La menace que cela pourrait représenter peut être évaluée par comparaison avec les émissions de CO2 volcaniques, qui sont elles tout à fait naturelles. Les émissions diffuses de CO2 à travers le sol ou via des sources carbonatées dans les zones volcaniques ne semblent pas représenter une menace dès lors que le CO2 peut se disperser dans l’atmosphère. En revanche, lorsque le CO2 peut s’accumuler dans des espaces clos, il constitue un danger. Ainsi, les grands nuages de CO2 associés aux émissions soudaines des cheminées ou des cratères volcaniques constituent une menace mortelle. La catastrophe du lac Nyos en 1986 au Cameroun, qui a fait 1800 morts asphyxiés par le CO2, est là pour nous le rappeler.
Des solutions plus acceptables
Même s’il semble y avoir peu d’analogies entre un tel évènement et la fuite éventuelle d’un réservoir de stockage via une voie de migration non identifiée, le risque n’est pas nul. Il y a donc fort à parier que cette catastrophe refera surface dans les médias et suscitera l’hostilité des populations susceptibles de vivre à proximité d’un site de stockage.
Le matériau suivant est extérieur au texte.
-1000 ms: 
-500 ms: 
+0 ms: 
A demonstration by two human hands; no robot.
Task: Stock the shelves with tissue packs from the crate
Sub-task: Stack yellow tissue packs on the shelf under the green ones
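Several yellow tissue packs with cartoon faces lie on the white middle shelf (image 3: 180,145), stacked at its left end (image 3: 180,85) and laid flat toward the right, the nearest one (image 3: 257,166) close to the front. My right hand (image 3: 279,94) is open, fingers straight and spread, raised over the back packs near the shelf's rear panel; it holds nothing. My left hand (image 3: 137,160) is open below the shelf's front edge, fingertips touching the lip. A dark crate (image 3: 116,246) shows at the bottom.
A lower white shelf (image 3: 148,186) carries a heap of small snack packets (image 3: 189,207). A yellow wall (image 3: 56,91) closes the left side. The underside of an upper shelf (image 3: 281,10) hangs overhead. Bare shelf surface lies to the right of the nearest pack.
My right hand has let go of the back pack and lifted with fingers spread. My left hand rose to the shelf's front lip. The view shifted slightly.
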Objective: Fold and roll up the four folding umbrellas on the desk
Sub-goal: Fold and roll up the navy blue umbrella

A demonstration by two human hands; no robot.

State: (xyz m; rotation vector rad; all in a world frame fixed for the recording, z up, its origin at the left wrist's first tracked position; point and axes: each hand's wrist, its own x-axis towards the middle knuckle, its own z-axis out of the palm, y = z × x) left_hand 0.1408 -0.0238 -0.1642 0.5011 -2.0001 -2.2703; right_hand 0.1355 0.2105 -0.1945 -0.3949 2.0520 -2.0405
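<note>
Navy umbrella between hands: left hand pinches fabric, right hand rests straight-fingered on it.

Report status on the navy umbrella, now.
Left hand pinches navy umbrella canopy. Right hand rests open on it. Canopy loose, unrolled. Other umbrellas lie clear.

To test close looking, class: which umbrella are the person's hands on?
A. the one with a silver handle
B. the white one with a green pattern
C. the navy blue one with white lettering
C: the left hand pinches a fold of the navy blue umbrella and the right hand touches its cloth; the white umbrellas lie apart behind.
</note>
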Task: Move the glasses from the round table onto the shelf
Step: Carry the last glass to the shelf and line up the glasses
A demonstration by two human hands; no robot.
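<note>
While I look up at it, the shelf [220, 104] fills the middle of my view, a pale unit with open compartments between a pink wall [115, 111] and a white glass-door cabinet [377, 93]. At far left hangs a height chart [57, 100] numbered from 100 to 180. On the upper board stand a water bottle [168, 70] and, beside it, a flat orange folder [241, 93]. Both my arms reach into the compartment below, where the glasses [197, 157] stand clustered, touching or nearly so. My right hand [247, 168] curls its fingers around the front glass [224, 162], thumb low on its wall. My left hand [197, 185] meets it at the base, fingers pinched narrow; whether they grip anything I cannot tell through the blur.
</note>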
La loi de Murphy l’emportera sur toute autre considération.
Il ne reste en ce cas qu’une solution viable, qui est celle du stockage du CO2 en pleine mer ; et s’agissant de l’Europe, la mer de Norvège est souvent citée. Cela ne signifie cependant pas qu’il n’y aura pas d’incidence en cas de rejet de CO2 – puisque ce rejet se traduira par une acidification de l’eau aux alentours du site de stockage, avec d’éventuelles nuisances pour la faune et la flore. Tout cela est étudié dans le cadre de l’écotoxicologie. Mais dans tous les cas, ces rejets étant sous la mer, ils n’affecteront pas directement la santé humaine – même en cas de fuite importante. C’est donc rassurant pour le public. L’acceptation sociale de cette alternative est donc la seule variable susceptible d’accélérer le déploiement des technologies visant à réduire les émissions anthropiques de CO2 dans l’atmosphère.